Aging Japanese Prove Rich Pickings for Investment Fraud
By Masaaki Iwamoto – Jan 21, 2015
A growing number of retirees in Japan are falling victim to fraud, underscoring a downside of promoting personal investment in the world’s most aged nation. Combating the problem is a rising challenge for the government of Prime Minister Shinzo Abe, as it encourages Japanese households to shift more of their 1,654 trillion yen ($14 trillion) in assets out of savings accounts and into investments that boost the economy.The rally in Japanese stocks that’s bolstered wealth for shareholders has also rekindled interest in riskier investments among some retirees — many of whom retreated from the market more than two decades ago when the country’s asset-price bubble burst. Surging equities contrast with annual returns of about 0.02 percent on savings accounts at Japan’s biggest banks.
“Old people can’t tell an investment from a fraud.

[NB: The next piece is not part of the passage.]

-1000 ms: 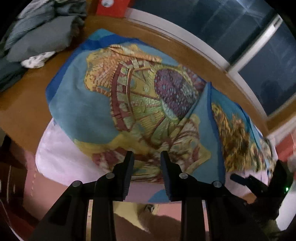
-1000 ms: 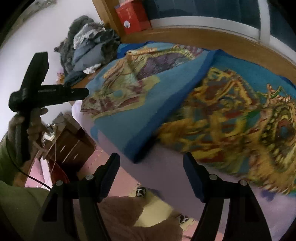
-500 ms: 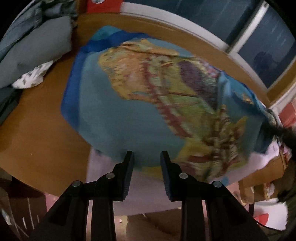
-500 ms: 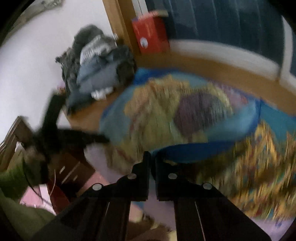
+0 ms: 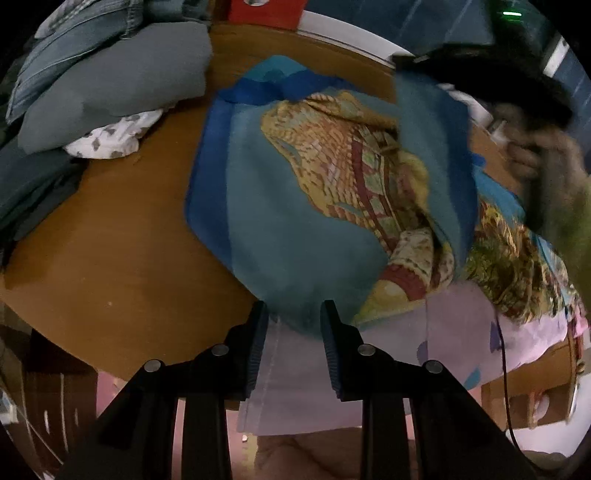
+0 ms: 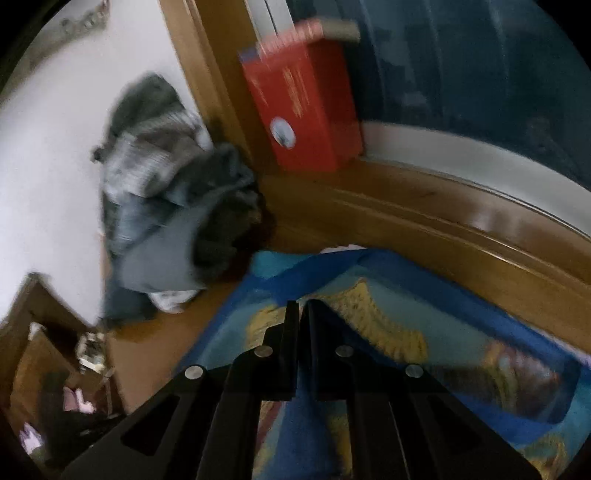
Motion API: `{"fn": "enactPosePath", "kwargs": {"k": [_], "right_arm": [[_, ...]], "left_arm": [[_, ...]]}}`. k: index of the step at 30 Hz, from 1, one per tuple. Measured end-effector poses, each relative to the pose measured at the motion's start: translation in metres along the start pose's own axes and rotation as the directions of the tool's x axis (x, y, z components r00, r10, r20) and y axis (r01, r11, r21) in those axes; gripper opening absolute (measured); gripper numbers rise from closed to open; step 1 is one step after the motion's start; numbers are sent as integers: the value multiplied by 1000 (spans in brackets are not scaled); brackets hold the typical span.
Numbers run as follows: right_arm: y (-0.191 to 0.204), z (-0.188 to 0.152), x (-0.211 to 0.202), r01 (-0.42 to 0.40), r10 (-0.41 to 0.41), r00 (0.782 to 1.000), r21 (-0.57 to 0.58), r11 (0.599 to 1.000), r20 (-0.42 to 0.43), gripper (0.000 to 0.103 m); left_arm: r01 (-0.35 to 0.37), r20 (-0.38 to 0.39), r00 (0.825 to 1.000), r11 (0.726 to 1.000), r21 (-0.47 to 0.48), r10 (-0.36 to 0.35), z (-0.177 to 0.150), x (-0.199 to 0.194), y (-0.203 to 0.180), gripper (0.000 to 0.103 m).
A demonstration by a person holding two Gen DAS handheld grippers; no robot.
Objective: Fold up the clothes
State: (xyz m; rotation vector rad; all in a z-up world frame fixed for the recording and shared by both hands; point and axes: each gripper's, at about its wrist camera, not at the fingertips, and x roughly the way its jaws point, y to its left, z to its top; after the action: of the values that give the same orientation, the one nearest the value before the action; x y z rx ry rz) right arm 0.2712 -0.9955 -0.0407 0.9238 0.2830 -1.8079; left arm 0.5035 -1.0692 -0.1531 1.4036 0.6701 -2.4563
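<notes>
Left wrist view: the left gripper (image 5: 294, 314) points down at the near edge of a blue printed cloth (image 5: 295, 221), a scarf-like piece with a dark blue border and a gold, red and green pattern. Its jaws stand partly apart, and the cloth's near fold bulges into the gap between them; whether the pads press on the fabric cannot be told. The cloth lies spread on a wooden tabletop (image 5: 110, 258), with a pale lilac sheet (image 5: 461, 332) under its near right part. One blue-edged flap of the cloth is lifted up on the right, hanging from the blurred black right gripper (image 5: 480, 66) high in the far right corner, beside a blurred hand (image 5: 535, 155). At far left sits a pile of clothes (image 5: 110, 81): grey and denim pieces over a white patterned one. A red box (image 5: 266, 14) stands at the far edge by the window sill.

Right wrist view: the picture is smeared by motion. The right gripper (image 6: 303, 306) has its jaws closed almost together, and a strip of the cloth's dark blue border (image 6: 314, 424) runs down between the fingers, so it is pinching the blue printed cloth (image 6: 461, 332), which lies below and to the right on the tabletop (image 6: 155, 339). The pile of clothes (image 6: 166, 206) leans against a white wall at left, and the red box (image 6: 306, 96) stands in the far corner against a dark window (image 6: 480, 74).
</notes>
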Motion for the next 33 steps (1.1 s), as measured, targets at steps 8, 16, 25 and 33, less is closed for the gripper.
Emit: {"fn": "enactPosePath", "kwargs": {"k": [8, 16, 25, 33], "right_arm": [[-24, 8, 114, 82, -82, 983, -7, 997, -166, 4], [-23, 6, 41, 62, -54, 985, 41, 997, -162, 34], [-34, -67, -68, 199, -128, 959, 280, 939, -252, 53], [-10, -124, -26, 238, -98, 944, 443, 864, -316, 53]], "left_arm": [[71, 24, 997, 996, 53, -72, 8, -12, -14, 29], [174, -84, 984, 934, 311, -155, 6, 11, -38, 29], [359, -245, 931, 804, 474, -271, 20, 28, -20, 29], [394, -257, 919, 744, 540, -300, 21, 19, -13, 29]]}}
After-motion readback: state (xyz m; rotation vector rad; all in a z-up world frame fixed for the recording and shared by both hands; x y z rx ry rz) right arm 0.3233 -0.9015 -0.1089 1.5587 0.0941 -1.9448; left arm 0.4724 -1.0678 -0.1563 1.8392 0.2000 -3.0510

They’re not financially literate,” says Tetsuro Arai, a lawyer at the Aoi Law Office in Tokyo, which specializes in helping fraud victims get their money back. “The government’s campaign to encourage older people to start investing means a growing number of them are getting trapped by scams.”
People over 60 were the victims in more than 90 percent of the 1,875 cases of fraud in financial instruments identified by the National Police Agency in 2013, the most recent figures show. Preliminary data for the first half of last year shows the trend continuing.
The number of offenses, which jumped from 112 cases reported in 2010 when police first began compiling these figures, included the sale of unlisted stocks, corporate bonds and other securities that had little value or didn’t exist at all.
Undetected Cases
Losses in 2013 amounted to 17.9 billion yen, the police estimate. Data from the National Consumer Affairs Center show 17 percent of victims invested more than 10 million yen.
Arai said the number of undetected cases may exceed 100,000 annually.
Police, who arrested 479 people for these kinds of crimes in 2013, are running awareness campaigns about the dangers through posters at banks and face-to-face meetings with the elderly.
People 60 or older account for more than 33 percent of the population in Japan, and the figure is set to rise to about 39 percent by 2030, increasing the pool of potential targets of fraud.